Oceans Could Take a Million Years to Recover From Steep Drops in Oxygen Levels
Large areas of the world's oceans are becoming dead zones, and new research suggests it takes an incredibly long time — and a lot of wildfire activity — for the process to reverse.
Anyone hoping to reverse the loss of oxygen that is creating dead zones throughout the world’s oceans might have to wait a long time for their hopes to materialize.
How long? Like millions of years.
Once oxygen disappears in the seas — a state known as anoxia — changes in the atmosphere will eventually trigger forest fires that will spark a chain of events leading to oxygen returning after millenniums, according a study in the journal Nature Communications authored by researchers at the University of Exeter in Britain.
“It’s going to take a long, long time for the Earth’s system to rebalance,” said study co-author Sarah Baker, a Ph.D candidate in geography at Exeter. “It’s not a flip of the switch thing. It’s not going to take a day a week or a few years.”

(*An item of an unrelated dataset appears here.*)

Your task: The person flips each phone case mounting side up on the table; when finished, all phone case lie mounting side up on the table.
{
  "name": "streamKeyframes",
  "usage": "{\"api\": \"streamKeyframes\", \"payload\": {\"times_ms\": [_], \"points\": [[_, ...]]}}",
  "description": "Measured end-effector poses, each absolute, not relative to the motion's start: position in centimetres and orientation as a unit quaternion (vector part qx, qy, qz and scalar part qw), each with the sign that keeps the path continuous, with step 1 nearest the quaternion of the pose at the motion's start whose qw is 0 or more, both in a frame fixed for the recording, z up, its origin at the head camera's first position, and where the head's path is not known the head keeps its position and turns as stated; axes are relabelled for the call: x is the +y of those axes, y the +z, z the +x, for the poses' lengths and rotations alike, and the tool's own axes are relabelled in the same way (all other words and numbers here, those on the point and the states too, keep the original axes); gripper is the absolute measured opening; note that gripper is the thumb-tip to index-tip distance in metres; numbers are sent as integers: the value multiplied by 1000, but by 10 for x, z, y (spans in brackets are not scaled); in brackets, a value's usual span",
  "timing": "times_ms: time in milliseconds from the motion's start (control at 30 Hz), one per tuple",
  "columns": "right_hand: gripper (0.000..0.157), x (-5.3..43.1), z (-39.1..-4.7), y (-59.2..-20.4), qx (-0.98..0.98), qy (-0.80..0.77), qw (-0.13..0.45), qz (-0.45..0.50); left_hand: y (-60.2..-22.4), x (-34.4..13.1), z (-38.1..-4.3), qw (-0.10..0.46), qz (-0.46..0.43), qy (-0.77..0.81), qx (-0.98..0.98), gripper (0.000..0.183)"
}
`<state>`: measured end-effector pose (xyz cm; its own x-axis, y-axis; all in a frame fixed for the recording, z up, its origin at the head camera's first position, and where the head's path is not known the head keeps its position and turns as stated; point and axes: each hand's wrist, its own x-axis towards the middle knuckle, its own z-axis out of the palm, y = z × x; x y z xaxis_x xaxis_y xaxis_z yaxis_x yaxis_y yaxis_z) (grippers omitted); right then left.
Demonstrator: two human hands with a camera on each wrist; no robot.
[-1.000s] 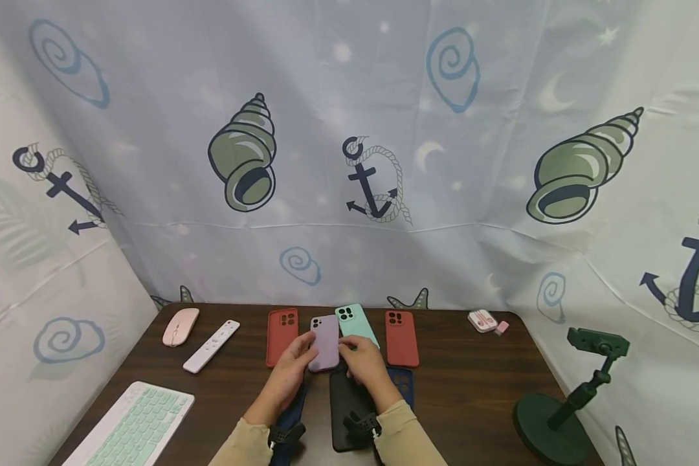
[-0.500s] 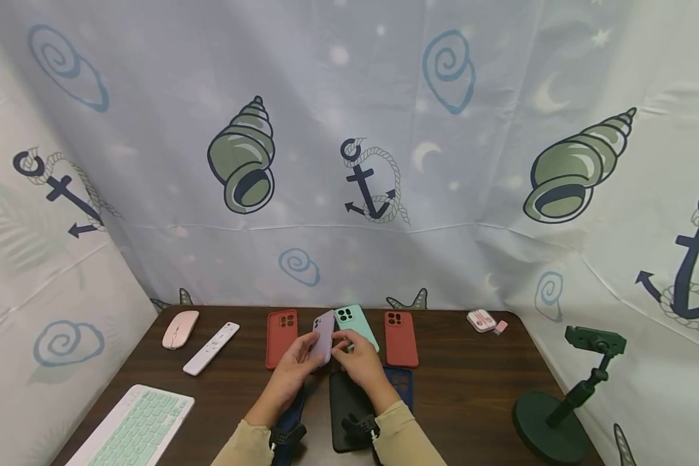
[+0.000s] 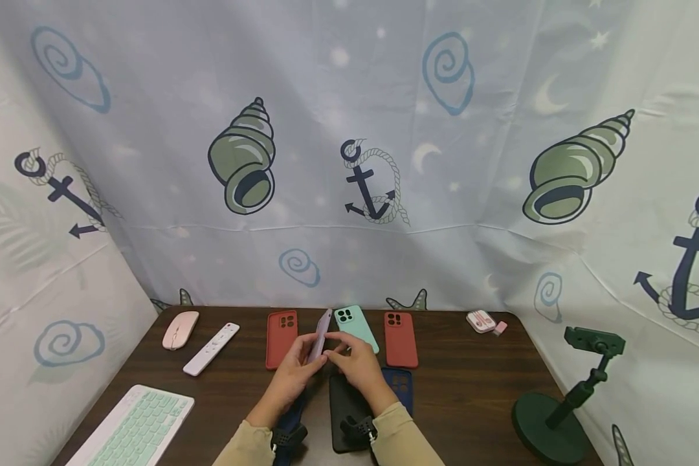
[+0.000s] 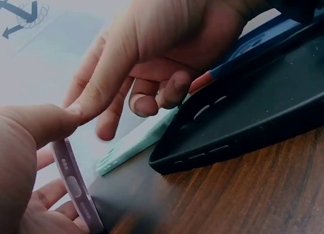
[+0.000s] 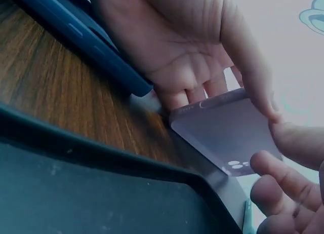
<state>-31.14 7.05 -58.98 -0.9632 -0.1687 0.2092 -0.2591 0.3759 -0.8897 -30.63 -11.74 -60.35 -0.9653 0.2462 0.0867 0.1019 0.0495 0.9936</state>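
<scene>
Inside the left grip [image 3: 292,370], purple case [image 3: 321,335]

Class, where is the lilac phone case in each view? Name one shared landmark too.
Head: lilac case below centre, nearly edge-on, in the left hand.
Left wrist: lilac case at lower left, slotted edge showing.
Right wrist: lilac case right of centre, flat face showing.
Landmark: black case, lower centre in head, right side in left wrist, lower left in right wrist.

Hands [image 3: 294,369] [image 3: 358,364] partly hide what seems a purple case [image 3: 323,329]; keyboard [image 3: 142,427] cropped below.
</scene>
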Motion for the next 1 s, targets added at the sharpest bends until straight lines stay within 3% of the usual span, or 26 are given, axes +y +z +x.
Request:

Scientists have determined that oceanic oxygen levels are decreasing, killing fish and other life in the Gulf of Mexico, the Baltic Sea, and elsewhere. Agricultural runoff that feeds algae that becomes food for oxygen-sucking bacteria when it decomposes and warmer temperatures that make it harder for water to chemically absorb oxygen from the atmosphere are prime causes of the drop-off.
Making a connection between volcanic eruptions 183 million years ago that emitted massive quantities of carbon into the air — causing deadly drops in oxygen levels in the ocean and massive marine extinctions — Baker and her colleagues studied layers of fossilized charcoal in Wales and Portugal from the same period to see how the land might have reacted.
Their findings depict mechanisms that take place on a geological time scale.
The researchers surmised that carbon spikes in the water after a so-called “anoxic event” like a catastrophic volcanic eruption would cause oxygen levels in the ocean to collapse, spurring the growth of marine plants. More plants would then theoretically produce more oxygen that would eventually make it into the atmosphere.
Confirming their thesis, the fossil record showed an uptick in wildfires around 1 million years after the volcano eruptions. More oxygen in the air correlates to fires, said Baker.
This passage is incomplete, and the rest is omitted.